Would you print the data below exactly, leaving out every picture?

*-*-*

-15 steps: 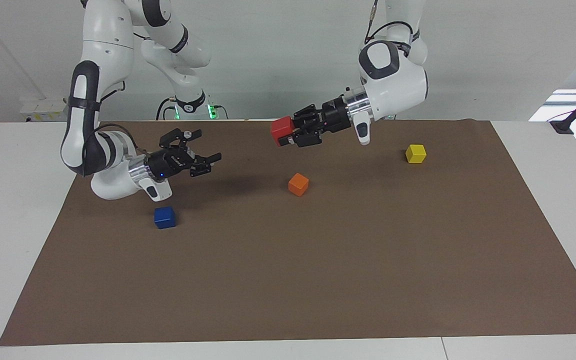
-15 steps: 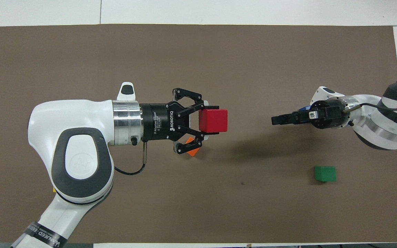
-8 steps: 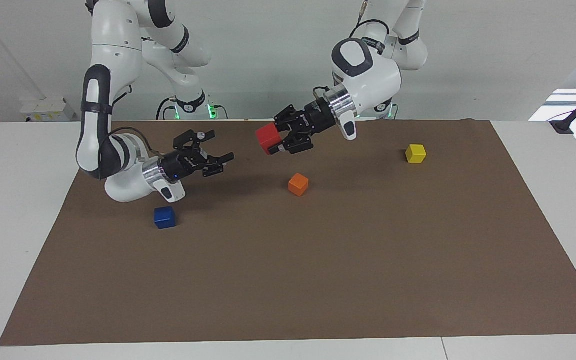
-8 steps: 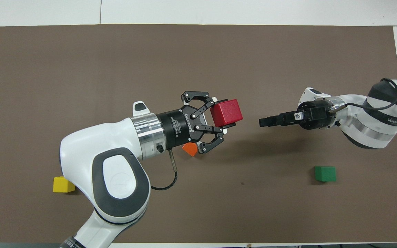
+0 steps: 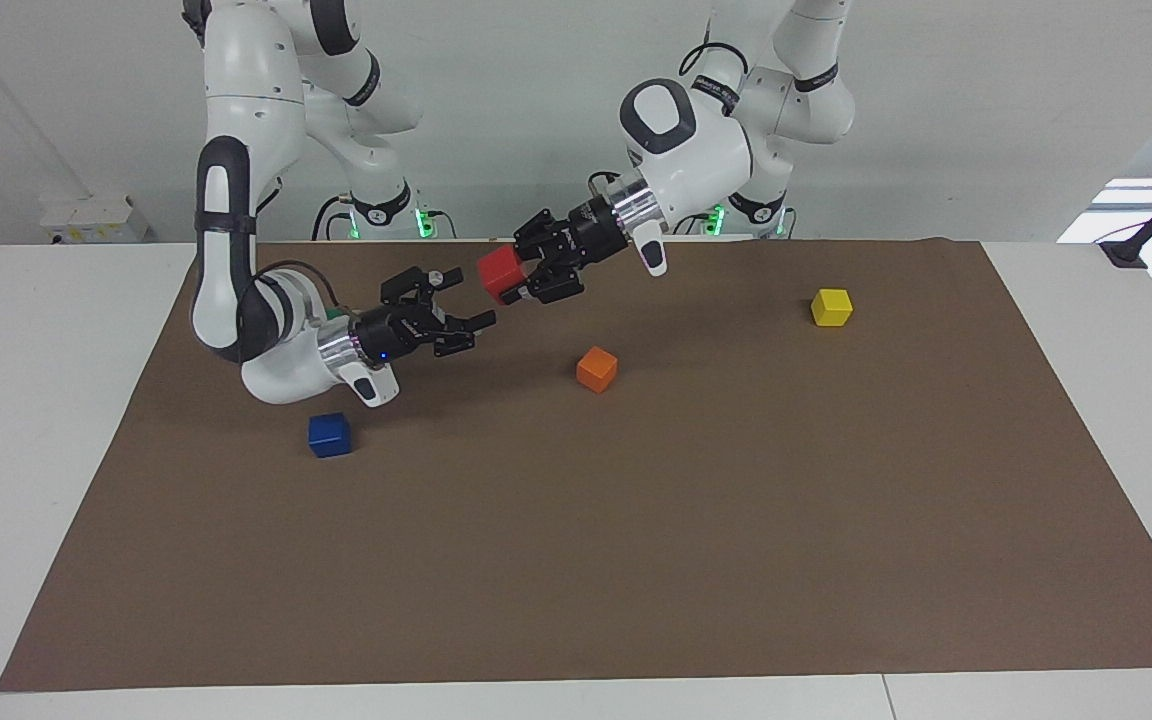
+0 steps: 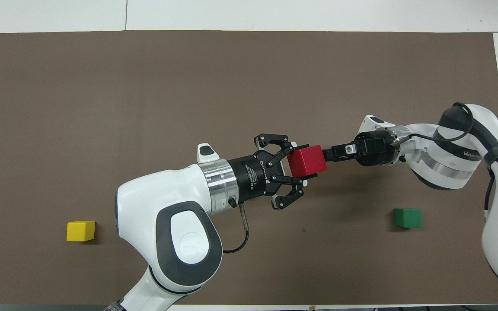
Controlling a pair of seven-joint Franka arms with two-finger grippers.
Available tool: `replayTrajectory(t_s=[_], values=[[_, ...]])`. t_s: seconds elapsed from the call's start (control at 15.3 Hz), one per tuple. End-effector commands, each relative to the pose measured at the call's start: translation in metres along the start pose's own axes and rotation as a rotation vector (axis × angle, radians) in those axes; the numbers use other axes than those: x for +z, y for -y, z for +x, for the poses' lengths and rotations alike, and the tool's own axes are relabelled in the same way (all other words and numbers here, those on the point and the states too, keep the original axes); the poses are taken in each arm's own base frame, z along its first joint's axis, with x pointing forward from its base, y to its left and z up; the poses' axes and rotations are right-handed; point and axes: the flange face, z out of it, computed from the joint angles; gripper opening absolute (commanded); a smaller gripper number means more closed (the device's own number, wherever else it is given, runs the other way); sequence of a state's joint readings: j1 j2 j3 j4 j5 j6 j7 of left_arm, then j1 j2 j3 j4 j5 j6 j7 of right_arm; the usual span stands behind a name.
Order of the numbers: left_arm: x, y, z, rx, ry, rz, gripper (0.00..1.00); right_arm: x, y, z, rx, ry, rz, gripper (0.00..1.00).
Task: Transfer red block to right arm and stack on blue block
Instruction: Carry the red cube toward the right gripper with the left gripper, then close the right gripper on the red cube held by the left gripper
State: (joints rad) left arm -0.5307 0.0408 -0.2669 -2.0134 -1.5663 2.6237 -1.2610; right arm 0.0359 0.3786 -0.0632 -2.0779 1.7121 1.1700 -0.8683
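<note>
My left gripper point(image 5: 508, 282) is shut on the red block point(image 5: 498, 270) and holds it in the air over the brown mat, toward the right arm's end. In the overhead view the left gripper point(image 6: 308, 163) grips the red block point(image 6: 306, 159) from the side. My right gripper point(image 5: 468, 298) is open, with its fingertips right at the red block, one above and one below; it also shows in the overhead view point(image 6: 329, 154). The blue block point(image 5: 329, 435) lies on the mat under the right wrist, and that arm hides it in the overhead view.
An orange cube point(image 5: 596, 369) lies mid-mat, hidden under the left gripper in the overhead view. A yellow cube point(image 5: 831, 307) point(image 6: 80, 230) lies toward the left arm's end. A green cube point(image 6: 407, 217) lies near the right arm's base. The brown mat point(image 5: 636, 550) covers the table.
My left gripper has carried the red block toward the right arm's end. My right gripper has moved toward it, and the gap between them has closed.
</note>
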Motion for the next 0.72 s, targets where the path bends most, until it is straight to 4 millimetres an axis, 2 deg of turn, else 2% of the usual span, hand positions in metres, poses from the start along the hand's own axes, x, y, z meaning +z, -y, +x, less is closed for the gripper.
replayTrajectory(t_s=[0.0,0.33,0.65], values=[[0.004,0.003,-0.005,0.004,0.003,-0.015,0.0,0.013,-0.011,-0.006,-0.016,-0.03,0.022,1.0],[0.005,0.003,-0.004,0.003,0.002,-0.014,0.0,0.025,-0.018,-0.004,-0.028,-0.045,0.014,1.0],[0.004,0.004,-0.003,0.003,0.002,-0.01,0.0,0.024,-0.014,-0.004,-0.034,-0.044,0.023,1.0]])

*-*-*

# [Result for this task]
-15 steps: 
-15 steps: 
-8 steps: 
-8 steps: 
+0 steps: 
+0 steps: 
Controlling a pair of seven-joint Franka arms with two-finger grippers.
Available tool: `replayTrajectory(t_s=[_], values=[[_, ...]])`. t_s: seconds elapsed from the call's start (control at 15.3 Hz), one per tuple. End-effector commands, each relative to the pose measured at the call's start: translation in metres along the start pose's own axes and rotation as a rotation vector (axis × angle, radians) in those axes; the numbers use other axes than those: x for +z, y for -y, z for +x, for the poses' lengths and rotations alike, and the tool's own axes are relabelled in the same way (all other words and numbers here, those on the point and the states too, keep the original axes); the poses are taken in each arm's own base frame, z along its first joint's axis, with x pointing forward from its base, y to its left and z up; the poses' axes and rotations are right-handed; point and axes: the flange face, z out of it, computed from the joint angles; gripper opening absolute (commanded); a smaller gripper number means more closed (the device's own number, wherever else it is given, runs the other way); sequence of a state's joint readings: j1 j2 j3 j4 j5 j6 j7 of left_arm, then j1 j2 j3 j4 j5 j6 j7 of right_arm; the usual span stands behind a name.
Order of the numbers: left_arm: x, y, z, rx, ry, rz, gripper (0.00..1.00); right_arm: x, y, z, rx, ry, rz, gripper (0.00..1.00).
Task: Transfer red block to right arm and stack on blue block
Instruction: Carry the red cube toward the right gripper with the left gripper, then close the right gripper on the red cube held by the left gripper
State: (joints rad) left arm -0.5307 0.0408 -0.2669 -2.0134 -1.5663 2.6237 -1.2610; right arm 0.0359 0.3786 -0.0632 -2.0779 1.7121 1.1700 -0.8683
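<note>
My left gripper point(image 5: 508, 282) is shut on the red block point(image 5: 498, 270) and holds it in the air over the brown mat, toward the right arm's end. In the overhead view the left gripper point(image 6: 308, 163) grips the red block point(image 6: 306, 159) from the side. My right gripper point(image 5: 468, 298) is open, with its fingertips right at the red block, one above and one below; it also shows in the overhead view point(image 6: 329, 154). The blue block point(image 5: 329, 435) lies on the mat under the right wrist, and that arm hides it in the overhead view.
An orange cube point(image 5: 596, 369) lies mid-mat, hidden under the left gripper in the overhead view. A yellow cube point(image 5: 831, 307) point(image 6: 80, 230) lies toward the left arm's end. A green cube point(image 6: 407, 217) lies near the right arm's base. The brown mat point(image 5: 636, 550) covers the table.
My left gripper has carried the red block toward the right arm's end. My right gripper has moved toward it, and the gap between them has closed.
</note>
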Motion for the next 0.72 s, targets where the path bends most, until it is straight to 4 millimetres an axis, 2 deg of turn, else 2% of the usual span, hand positions in metres, poses from the start along the hand's own axes, x, y, z meaning +z, -y, +x, less is closed for the gripper.
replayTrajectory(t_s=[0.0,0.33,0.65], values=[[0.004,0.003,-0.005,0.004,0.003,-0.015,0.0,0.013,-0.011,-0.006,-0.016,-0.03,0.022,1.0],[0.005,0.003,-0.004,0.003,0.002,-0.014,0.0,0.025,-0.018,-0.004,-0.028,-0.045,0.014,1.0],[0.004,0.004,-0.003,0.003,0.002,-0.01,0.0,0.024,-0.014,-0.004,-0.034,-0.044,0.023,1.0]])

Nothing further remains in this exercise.